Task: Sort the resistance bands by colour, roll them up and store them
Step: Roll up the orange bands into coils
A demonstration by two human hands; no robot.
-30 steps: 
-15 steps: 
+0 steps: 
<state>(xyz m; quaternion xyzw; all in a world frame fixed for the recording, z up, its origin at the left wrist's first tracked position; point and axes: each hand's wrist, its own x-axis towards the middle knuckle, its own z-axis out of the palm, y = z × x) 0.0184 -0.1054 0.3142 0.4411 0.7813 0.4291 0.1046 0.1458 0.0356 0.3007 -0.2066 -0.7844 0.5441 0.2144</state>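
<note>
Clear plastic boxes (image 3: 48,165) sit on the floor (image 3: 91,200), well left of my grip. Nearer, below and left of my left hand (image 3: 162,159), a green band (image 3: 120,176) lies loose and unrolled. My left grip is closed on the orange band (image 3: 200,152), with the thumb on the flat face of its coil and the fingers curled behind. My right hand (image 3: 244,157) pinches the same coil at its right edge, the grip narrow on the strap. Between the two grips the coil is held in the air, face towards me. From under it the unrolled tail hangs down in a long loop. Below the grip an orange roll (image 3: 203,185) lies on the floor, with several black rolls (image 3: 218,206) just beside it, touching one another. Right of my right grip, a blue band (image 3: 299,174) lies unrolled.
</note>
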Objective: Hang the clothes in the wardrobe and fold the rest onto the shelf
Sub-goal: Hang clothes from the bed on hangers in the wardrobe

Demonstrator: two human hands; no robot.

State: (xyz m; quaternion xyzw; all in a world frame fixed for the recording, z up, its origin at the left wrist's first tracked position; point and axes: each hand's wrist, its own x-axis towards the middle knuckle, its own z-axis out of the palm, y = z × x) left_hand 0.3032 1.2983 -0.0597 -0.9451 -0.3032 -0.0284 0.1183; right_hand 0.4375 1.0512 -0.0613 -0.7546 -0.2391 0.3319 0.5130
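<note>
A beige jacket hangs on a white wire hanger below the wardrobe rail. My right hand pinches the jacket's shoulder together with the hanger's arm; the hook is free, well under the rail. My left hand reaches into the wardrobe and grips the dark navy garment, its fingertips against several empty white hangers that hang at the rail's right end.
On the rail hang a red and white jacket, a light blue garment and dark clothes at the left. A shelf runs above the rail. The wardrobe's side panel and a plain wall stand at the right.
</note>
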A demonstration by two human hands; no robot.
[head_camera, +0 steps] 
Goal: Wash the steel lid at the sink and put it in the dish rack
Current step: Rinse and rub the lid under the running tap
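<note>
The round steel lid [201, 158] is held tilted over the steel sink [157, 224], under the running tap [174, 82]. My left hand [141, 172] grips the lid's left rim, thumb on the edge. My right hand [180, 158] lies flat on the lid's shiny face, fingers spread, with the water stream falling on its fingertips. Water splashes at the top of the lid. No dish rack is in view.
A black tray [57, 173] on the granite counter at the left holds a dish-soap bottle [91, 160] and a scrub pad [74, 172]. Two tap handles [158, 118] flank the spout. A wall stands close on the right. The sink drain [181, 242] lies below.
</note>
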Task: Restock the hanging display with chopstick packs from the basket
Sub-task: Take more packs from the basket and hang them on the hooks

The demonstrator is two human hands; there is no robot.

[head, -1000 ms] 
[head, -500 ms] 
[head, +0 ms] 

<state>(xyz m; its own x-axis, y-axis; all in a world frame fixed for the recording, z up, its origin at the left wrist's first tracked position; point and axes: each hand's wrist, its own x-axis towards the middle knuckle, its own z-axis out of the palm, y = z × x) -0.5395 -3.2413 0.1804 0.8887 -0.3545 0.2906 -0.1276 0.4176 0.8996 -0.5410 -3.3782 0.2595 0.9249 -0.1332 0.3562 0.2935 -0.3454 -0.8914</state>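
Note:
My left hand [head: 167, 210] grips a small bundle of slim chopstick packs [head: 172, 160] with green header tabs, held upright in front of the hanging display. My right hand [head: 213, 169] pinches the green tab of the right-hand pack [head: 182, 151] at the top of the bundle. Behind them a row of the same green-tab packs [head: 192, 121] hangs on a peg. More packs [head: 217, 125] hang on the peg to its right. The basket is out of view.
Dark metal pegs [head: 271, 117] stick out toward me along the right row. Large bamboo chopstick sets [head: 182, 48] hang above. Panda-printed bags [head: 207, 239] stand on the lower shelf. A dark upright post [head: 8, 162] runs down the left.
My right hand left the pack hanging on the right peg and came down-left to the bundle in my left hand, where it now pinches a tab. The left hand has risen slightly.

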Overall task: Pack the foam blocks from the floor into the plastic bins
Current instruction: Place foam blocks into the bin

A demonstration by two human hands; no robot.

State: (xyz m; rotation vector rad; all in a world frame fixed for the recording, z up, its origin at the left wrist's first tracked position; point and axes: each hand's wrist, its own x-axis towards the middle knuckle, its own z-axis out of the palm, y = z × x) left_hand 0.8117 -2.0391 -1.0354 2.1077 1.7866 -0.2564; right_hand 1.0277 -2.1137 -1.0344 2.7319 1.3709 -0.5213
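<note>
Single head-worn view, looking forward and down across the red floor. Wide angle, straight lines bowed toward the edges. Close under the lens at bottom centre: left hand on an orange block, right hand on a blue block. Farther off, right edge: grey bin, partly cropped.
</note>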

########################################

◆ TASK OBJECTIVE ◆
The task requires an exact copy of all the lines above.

◆ TASK RESPONSE ◆
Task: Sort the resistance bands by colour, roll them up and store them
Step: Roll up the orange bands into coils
A demonstration by two human hands; no robot.
-30 steps: 
-15 steps: 
+0 steps: 
<state>(xyz m; quaternion xyzw; all in a world frame fixed for the recording, z up, its origin at the left wrist's first tracked position; point and axes: each hand's wrist, its own x-axis towards the middle knuckle, its own z-axis out of the palm, y = z × x) 0.0184 -0.1054 0.3142 0.4411 0.7813 0.4291 0.1046 0.1458 0.0356 0.3007 -0.2066 -0.7844 0.5441 0.2144</state>
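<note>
Clear plastic boxes (image 3: 48,165) sit on the floor (image 3: 91,200), well left of my grip. Nearer, below and left of my left hand (image 3: 162,159), a green band (image 3: 120,176) lies loose and unrolled. My left grip is closed on the orange band (image 3: 200,152), with the thumb on the flat face of its coil and the fingers curled behind. My right hand (image 3: 244,157) pinches the same coil at its right edge, the grip narrow on the strap. Between the two grips the coil is held in the air, face towards me. From under it the unrolled tail hangs down in a long loop. Below the grip an orange roll (image 3: 203,185) lies on the floor, with several black rolls (image 3: 218,206) just beside it, touching one another. Right of my right grip, a blue band (image 3: 299,174) lies unrolled.
</note>
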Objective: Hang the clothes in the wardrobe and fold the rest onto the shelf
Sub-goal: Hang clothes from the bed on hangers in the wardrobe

Demonstrator: two human hands; no robot.

State: (xyz m; quaternion xyzw; all in a world frame fixed for the recording, z up, its origin at the left wrist's first tracked position; point and axes: each hand's wrist, its own x-axis towards the middle knuckle, its own z-axis out of the palm, y = z × x) left_hand 0.3032 1.2983 -0.0597 -0.9451 -0.3032 -0.0284 0.1183; right_hand 0.4375 1.0512 -0.0613 -0.7546 -0.2391 0.3319 0.5130
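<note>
A beige jacket hangs on a white wire hanger below the wardrobe rail. My right hand pinches the jacket's shoulder together with the hanger's arm; the hook is free, well under the rail. My left hand reaches into the wardrobe and grips the dark navy garment, its fingertips against several empty white hangers that hang at the rail's right end.
On the rail hang a red and white jacket, a light blue garment and dark clothes at the left. A shelf runs above the rail. The wardrobe's side panel and a plain wall stand at the right.
</note>
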A demonstration by two human hands; no robot.
[head_camera, +0 steps] 
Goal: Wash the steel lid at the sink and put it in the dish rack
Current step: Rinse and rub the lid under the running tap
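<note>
The round steel lid [201, 158] is held tilted over the steel sink [157, 224], under the running tap [174, 82]. My left hand [141, 172] grips the lid's left rim, thumb on the edge. My right hand [180, 158] lies flat on the lid's shiny face, fingers spread, with the water stream falling on its fingertips. Water splashes at the top of the lid. No dish rack is in view.
A black tray [57, 173] on the granite counter at the left holds a dish-soap bottle [91, 160] and a scrub pad [74, 172]. Two tap handles [158, 118] flank the spout. A wall stands close on the right. The sink drain [181, 242] lies below.
</note>
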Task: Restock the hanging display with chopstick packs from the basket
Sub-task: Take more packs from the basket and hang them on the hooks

The demonstrator is two human hands; there is no robot.

[head, -1000 ms] 
[head, -500 ms] 
[head, +0 ms] 

<state>(xyz m; its own x-axis, y-axis; all in a world frame fixed for the recording, z up, its origin at the left wrist's first tracked position; point and axes: each hand's wrist, its own x-axis towards the middle knuckle, its own z-axis out of the palm, y = z × x) -0.5395 -3.2413 0.1804 0.8887 -0.3545 0.2906 -0.1276 0.4176 0.8996 -0.5410 -3.3782 0.2595 0.9249 -0.1332 0.3562 0.2935 -0.3454 -0.8914</state>
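Note:
My left hand [head: 167, 210] grips a small bundle of slim chopstick packs [head: 172, 160] with green header tabs, held upright in front of the hanging display. My right hand [head: 213, 169] pinches the green tab of the right-hand pack [head: 182, 151] at the top of the bundle. Behind them a row of the same green-tab packs [head: 192, 121] hangs on a peg. More packs [head: 217, 125] hang on the peg to its right. The basket is out of view.
Dark metal pegs [head: 271, 117] stick out toward me along the right row. Large bamboo chopstick sets [head: 182, 48] hang above. Panda-printed bags [head: 207, 239] stand on the lower shelf. A dark upright post [head: 8, 162] runs down the left.
My right hand left the pack hanging on the right peg and came down-left to the bundle in my left hand, where it now pinches a tab. The left hand has risen slightly.
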
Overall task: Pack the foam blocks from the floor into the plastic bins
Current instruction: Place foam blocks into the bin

A demonstration by two human hands; no robot.

State: (xyz m; rotation vector rad; all in a world frame fixed for the recording, z up, its origin at the left wrist's first tracked position; point and axes: each hand's wrist, its own x-axis towards the middle knuckle, its own z-axis out of the palm, y = z × x) left_hand 0.8117 -2.0391 -1.0354 2.1077 1.7866 -0.2564; right_hand 1.0277 -2.1137 -1.0344 2.7319 1.3709 -0.5213
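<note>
Single head-worn view, looking forward and down across the red floor. Wide angle, straight lines bowed toward the edges. Close under the lens at bottom centre: left hand on an orange block, right hand on a blue block. Farther off, right edge: grey bin, partly cropped.
</note>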

The exercise requires no additional output.